Covalent bonding includes many kinds of interaction, including σ-bonding, π-bonding, metal to metal bonding, agostic interactions, and three-center two-electron bonds.[2][3] The term covalent bond dates from 1939.[4] The prefix co- means jointly, associated in action, partnered to a lesser degree, etc.; thus a "co-valent bond", essentially, means that the atoms share "valence", such as is discussed in valence bond theory. In the molecule H2, the hydrogen atoms share the two electrons via covalent bonding. Covalency is greatest between atoms of similar electronegativities. Thus, covalent bonding does not necessarily require the two atoms be of the same elements, only that they be of comparable electronegativity. Although covalent bonding entails sharing of electrons, it is not necessarily delocalized. Furthermore, in contrast to electrostatic interactions ("ionic bonds") the strength of covalent bond depends on the angular relation between atoms in polyatomic molecules.

Contents

History

Early concepts in covalent bonding arose from this kind of image of the molecule of methane. Covalent bonding is implied in the Lewis structure that indicates sharing of electrons between atoms.

The term "covalence" in regard to bonding was first used in 1919 by Irving Langmuir in a Journal of the American Chemical Society article entitled "The Arrangement of Electrons in Atoms and Molecules". Langmuir wrote that "we shall denote by the term covalence the number of pairs of electrons which a given atom shares with its neighbors."[5]

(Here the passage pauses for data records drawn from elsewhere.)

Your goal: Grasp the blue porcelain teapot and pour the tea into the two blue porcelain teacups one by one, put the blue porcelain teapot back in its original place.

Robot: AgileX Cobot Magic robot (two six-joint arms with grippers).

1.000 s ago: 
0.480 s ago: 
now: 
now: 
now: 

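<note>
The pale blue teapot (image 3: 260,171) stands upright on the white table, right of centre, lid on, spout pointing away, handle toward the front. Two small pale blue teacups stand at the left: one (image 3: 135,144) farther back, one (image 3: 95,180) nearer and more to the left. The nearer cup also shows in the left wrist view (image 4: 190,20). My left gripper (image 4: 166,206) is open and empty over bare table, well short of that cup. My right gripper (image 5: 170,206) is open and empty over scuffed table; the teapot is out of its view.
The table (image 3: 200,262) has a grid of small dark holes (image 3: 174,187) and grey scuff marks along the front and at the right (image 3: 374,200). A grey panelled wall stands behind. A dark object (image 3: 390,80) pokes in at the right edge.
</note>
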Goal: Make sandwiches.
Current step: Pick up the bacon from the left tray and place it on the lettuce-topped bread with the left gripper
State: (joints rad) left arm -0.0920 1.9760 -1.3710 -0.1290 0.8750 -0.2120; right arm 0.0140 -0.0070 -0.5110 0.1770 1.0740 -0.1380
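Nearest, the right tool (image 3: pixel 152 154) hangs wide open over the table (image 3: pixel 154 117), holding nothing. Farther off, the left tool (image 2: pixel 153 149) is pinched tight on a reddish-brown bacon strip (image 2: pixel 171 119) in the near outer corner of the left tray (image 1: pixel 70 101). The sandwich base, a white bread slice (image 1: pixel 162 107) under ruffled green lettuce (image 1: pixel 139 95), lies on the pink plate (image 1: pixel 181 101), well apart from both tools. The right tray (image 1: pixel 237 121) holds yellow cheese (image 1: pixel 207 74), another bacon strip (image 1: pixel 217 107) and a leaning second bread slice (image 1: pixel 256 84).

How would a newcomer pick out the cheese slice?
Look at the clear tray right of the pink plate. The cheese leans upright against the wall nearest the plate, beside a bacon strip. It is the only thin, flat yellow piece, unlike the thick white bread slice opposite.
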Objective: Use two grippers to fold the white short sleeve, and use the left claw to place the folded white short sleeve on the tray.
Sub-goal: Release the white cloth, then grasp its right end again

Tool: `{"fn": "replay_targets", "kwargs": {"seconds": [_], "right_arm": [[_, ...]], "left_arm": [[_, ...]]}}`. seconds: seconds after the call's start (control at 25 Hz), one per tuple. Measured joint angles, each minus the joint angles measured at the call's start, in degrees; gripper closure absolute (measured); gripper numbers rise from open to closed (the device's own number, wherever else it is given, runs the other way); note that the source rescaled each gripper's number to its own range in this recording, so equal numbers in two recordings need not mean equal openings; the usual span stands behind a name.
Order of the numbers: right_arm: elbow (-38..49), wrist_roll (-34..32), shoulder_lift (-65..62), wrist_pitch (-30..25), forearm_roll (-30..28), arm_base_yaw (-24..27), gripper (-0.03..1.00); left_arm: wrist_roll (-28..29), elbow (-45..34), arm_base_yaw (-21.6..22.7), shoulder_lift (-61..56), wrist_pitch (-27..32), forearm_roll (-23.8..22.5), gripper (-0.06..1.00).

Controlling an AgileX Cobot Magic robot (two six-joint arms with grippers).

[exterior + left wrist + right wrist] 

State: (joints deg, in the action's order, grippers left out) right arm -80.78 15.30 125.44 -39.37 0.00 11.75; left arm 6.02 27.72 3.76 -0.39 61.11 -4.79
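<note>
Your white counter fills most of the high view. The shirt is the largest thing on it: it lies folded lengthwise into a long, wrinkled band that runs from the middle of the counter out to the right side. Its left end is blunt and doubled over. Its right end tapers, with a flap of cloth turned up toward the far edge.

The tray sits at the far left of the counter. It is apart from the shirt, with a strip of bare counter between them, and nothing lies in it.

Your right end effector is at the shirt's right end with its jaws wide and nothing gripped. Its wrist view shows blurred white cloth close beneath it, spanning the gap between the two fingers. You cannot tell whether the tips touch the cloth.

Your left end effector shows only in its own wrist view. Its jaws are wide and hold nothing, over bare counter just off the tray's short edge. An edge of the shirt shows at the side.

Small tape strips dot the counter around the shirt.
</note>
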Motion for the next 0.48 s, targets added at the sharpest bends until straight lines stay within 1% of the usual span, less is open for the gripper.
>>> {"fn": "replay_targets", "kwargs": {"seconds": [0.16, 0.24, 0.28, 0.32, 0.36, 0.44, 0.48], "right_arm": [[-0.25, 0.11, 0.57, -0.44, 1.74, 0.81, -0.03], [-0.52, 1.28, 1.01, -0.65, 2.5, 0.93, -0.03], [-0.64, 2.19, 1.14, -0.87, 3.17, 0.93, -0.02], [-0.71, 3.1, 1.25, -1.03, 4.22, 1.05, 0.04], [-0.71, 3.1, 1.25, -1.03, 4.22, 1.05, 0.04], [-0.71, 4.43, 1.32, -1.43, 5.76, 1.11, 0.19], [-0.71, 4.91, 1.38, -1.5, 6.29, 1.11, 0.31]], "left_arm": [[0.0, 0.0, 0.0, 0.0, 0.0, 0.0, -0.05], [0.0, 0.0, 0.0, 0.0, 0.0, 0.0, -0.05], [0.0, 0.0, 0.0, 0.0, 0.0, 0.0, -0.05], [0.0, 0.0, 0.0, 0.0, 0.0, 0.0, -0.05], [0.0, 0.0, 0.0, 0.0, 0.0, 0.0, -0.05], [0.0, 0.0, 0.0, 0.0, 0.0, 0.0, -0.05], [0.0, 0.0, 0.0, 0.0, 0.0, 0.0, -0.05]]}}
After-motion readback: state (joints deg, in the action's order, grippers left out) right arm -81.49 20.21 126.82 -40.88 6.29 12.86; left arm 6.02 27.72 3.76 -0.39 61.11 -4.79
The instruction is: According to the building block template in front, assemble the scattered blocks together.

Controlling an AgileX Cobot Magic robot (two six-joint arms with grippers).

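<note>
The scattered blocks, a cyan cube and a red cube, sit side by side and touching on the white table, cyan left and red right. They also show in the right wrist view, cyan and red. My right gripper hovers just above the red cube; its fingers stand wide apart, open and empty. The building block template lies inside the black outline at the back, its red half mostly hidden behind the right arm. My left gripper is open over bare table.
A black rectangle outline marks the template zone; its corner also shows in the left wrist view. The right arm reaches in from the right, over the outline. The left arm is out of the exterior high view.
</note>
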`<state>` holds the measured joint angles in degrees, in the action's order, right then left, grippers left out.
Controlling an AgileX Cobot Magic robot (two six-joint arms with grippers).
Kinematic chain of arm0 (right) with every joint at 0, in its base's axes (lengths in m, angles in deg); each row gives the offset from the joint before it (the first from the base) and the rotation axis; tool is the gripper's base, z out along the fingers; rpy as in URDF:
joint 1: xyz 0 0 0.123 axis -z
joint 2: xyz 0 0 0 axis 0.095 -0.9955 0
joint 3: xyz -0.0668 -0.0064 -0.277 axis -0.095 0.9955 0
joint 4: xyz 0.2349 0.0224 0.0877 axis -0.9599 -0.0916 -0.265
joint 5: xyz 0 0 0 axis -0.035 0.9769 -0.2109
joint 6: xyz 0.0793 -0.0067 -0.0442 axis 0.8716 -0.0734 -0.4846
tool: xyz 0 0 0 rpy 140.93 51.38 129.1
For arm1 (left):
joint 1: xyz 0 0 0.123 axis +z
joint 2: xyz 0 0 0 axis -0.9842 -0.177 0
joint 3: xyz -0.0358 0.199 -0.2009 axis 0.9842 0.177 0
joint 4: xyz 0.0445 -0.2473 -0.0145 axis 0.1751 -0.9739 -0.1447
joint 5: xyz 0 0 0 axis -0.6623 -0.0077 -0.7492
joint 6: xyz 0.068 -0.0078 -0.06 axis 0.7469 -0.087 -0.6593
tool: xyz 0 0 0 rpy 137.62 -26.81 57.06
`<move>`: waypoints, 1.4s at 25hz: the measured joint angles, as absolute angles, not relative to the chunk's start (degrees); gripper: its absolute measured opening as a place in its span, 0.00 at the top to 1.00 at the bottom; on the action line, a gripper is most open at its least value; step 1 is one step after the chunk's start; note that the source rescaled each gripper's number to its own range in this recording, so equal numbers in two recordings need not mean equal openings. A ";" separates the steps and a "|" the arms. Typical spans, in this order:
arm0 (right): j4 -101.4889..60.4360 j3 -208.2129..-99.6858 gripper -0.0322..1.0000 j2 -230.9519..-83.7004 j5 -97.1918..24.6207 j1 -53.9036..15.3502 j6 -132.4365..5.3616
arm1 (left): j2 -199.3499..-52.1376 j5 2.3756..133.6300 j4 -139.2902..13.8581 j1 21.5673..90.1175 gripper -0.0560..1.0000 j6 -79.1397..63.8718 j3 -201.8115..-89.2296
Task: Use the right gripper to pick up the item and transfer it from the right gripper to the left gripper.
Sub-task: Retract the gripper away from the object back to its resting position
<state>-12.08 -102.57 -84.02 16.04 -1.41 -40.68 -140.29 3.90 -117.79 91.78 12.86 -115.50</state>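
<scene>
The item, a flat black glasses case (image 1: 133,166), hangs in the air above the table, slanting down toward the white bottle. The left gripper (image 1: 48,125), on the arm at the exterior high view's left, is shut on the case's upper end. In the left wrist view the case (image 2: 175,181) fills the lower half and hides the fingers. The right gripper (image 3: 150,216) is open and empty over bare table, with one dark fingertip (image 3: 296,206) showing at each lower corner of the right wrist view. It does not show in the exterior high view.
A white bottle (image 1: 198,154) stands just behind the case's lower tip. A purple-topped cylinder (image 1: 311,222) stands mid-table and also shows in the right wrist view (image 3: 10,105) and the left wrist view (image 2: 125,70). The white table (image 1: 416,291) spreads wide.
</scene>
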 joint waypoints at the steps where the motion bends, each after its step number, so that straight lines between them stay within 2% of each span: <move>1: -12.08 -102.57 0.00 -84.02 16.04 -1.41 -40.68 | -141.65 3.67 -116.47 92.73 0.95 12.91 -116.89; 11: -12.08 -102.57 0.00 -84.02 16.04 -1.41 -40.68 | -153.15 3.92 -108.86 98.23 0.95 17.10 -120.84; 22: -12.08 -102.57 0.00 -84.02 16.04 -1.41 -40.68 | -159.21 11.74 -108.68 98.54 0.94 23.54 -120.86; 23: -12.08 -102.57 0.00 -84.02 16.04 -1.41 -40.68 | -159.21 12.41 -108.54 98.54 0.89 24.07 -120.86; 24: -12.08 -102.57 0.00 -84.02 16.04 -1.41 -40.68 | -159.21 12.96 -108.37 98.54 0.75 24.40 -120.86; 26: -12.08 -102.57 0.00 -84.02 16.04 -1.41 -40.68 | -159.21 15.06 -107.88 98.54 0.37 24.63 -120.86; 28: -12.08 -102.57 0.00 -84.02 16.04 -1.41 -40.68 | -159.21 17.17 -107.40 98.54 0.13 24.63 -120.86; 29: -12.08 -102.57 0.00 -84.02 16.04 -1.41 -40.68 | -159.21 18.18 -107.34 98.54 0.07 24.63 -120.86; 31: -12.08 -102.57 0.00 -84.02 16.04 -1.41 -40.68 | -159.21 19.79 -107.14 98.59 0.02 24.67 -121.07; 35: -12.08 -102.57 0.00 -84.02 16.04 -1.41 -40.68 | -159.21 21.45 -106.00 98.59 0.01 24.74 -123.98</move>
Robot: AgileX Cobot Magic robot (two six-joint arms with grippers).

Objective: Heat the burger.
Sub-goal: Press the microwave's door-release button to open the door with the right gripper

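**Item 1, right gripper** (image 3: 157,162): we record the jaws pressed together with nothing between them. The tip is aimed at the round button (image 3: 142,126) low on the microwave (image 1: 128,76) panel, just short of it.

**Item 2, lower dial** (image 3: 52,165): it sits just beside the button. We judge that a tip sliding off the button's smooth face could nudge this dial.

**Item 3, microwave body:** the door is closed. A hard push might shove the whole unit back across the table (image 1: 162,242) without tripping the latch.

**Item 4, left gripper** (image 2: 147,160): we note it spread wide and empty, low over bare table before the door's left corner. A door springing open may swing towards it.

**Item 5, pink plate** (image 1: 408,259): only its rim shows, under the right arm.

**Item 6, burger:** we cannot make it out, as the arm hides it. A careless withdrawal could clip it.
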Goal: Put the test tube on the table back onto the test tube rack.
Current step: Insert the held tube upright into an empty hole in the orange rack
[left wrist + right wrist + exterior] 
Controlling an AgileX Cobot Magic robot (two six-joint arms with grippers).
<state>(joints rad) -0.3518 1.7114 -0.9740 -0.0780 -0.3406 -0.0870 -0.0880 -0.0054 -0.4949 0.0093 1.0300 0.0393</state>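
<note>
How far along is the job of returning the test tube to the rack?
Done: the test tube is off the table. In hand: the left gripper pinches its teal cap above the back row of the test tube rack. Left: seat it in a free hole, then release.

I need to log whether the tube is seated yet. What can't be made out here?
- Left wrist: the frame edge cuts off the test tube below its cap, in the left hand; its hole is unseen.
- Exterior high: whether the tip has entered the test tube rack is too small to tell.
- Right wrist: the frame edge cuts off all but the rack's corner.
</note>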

The idea of covalent bonding can be traced several years before 1919 to Gilbert N. Lewis, who in 1916 described the sharing of electron pairs between atoms.[6] He introduced the so called Lewis notation or electron dot notation or The Lewis Dot Structure in which valence electrons (those in the outer shell) are represented as dots around the atomic symbols. Pairs of electrons located between atoms represent covalent bonds. Multiple pairs represent multiple bonds, such as double and triple bonds. Some examples of Electron Dot Notation are shown in the following figure. An alternative form of representation, not shown here, has bond-forming electron pairs represented as solid lines. While the idea of shared electron pairs provides an effective qualitative picture of covalent bonding, quantum mechanics is needed to understand the nature of these bonds and predict the structures and properties of simple molecules. Walter Heitler and Fritz London are credited with the first successful quantum mechanical explanation of a chemical bond, specifically that of molecular hydrogen, in 1927.[7] Their work was based on the valence bond model, which assumes that a chemical bond is formed when there is good overlap between the atomic orbitals of participating atoms. These atomic orbitals are known to have specific angular relationships between each other, and thus the valence bond model can successfully predict the bond angles observed in simple molecules.

Resonance

Many bonding situations can be described with more than one valid Lewis dot structure (for example, ozone, O3). In a Lewis diagram of O3, the center atom will have a single bond with one atom and a double bond with the other. The Lewis diagram cannot tell us which atom has the double bond; the first and second adjoining atoms have equal chances of having the double bond. These two possible structures are called resonance structures. In reality, the structure of ozone is a resonance hybrid between its two possible resonance structures. Instead of having one double bond and one single bond, there are actually two 1.5 bonds with approximately three electrons in each at all times.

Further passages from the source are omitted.